Cross the Tennessee River and two load-bearing facts change before you’ve merged off the causeway: your gas comes from Decatur Utilities, and your permits go to Morgan County or city desks — not to anything this site’s Huntsville pages describe. Both get confirmed from the source — the utility and the permit office — because how permits work is exactly the topic where borrowed numbers burn homeowners.
What actually changes on this side of the river?
Administration, completely; mechanics, not at all. The utility whose records answer your meter question, the office that stamps your permits, the inspector who walks your install — all Morgan-side. The sizing arithmetic, NFPA placement rules, pad requirements, and the seven-line-item quote structure — identical to everywhere else in the valley.

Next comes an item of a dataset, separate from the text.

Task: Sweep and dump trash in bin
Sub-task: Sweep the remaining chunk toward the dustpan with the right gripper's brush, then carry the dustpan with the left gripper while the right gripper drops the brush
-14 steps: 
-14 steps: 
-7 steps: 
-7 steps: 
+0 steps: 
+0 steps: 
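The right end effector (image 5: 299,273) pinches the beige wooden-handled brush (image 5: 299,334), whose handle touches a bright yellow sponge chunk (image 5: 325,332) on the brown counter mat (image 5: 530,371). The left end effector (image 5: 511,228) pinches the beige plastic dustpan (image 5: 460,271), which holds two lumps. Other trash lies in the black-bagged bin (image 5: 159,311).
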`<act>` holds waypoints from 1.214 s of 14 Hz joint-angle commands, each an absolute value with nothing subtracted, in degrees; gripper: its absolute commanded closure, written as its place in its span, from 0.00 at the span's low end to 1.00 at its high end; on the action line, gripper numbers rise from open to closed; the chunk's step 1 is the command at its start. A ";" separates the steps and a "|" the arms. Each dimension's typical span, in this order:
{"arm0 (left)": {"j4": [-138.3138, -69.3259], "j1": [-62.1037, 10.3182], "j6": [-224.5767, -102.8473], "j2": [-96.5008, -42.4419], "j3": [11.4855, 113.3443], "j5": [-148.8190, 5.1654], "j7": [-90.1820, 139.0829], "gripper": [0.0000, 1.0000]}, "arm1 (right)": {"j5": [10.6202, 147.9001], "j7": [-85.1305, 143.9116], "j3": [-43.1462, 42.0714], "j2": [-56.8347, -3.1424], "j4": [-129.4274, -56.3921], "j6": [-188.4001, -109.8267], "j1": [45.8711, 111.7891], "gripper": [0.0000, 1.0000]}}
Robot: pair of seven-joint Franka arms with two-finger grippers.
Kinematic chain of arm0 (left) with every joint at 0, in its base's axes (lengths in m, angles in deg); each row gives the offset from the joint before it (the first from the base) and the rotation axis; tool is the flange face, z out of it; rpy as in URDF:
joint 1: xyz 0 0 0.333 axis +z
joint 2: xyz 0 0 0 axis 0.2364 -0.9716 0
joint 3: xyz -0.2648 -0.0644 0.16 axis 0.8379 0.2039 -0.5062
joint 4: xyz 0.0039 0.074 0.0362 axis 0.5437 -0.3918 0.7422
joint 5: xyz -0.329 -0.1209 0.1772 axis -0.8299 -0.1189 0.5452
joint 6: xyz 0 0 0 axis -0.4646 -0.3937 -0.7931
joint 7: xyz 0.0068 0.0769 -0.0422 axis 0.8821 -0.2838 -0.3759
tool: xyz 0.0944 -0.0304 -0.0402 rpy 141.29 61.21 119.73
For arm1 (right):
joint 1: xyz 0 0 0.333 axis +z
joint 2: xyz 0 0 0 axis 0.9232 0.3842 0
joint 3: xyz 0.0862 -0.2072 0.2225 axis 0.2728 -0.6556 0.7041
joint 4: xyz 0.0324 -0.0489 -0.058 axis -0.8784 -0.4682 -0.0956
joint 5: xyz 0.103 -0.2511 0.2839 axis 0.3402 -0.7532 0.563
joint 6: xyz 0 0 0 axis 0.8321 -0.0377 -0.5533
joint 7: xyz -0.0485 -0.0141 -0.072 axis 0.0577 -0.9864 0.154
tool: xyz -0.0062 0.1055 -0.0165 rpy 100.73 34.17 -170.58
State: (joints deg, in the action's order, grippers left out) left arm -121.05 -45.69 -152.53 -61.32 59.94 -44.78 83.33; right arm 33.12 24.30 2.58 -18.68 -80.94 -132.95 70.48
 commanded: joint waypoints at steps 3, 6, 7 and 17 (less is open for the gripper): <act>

That split is worth internalizing because it tells you exactly which advice travels. Anything on this site about physics and process applies in Decatur as written. Anything quoting a fee, a timeline, or a capacity figure does not, until it’s re-verified against Decatur’s own sources — including by installers whose habits formed on the other side of the river.
How does the fuel question work in Decatur?
Same fork, different utility. In-town homes sit on Decatur Utilities gas, where meter capacity homework precedes any unit choice — the generator shares the meter with everything else burning gas in the house, and capacity answers belong to Decatur Utilities. Out in Morgan County’s rural stretches the mains give way to propane and the conversation becomes tank-first, exactly as it does north of the river.
One Decatur-specific note earns its place: this is a river-industry town with a real industrial gas footprint, and residential service questions get answered by the utility’s records, not by proximity to big infrastructure. Ask about your meter, specifically.
What should a Decatur homeowner demand from any quote?
Three things. The right office named on the permit line — Morgan County or city, in writing. The meter question answered from Decatur Utilities records, not assumed from experience elsewhere. And the same complete structure any valley quote owes you: all seven line items, sized from your nameplates, sequenced through the installation playbook with inspection and commissioning at the end. The river changes who you deal with. It doesn’t lower the standard.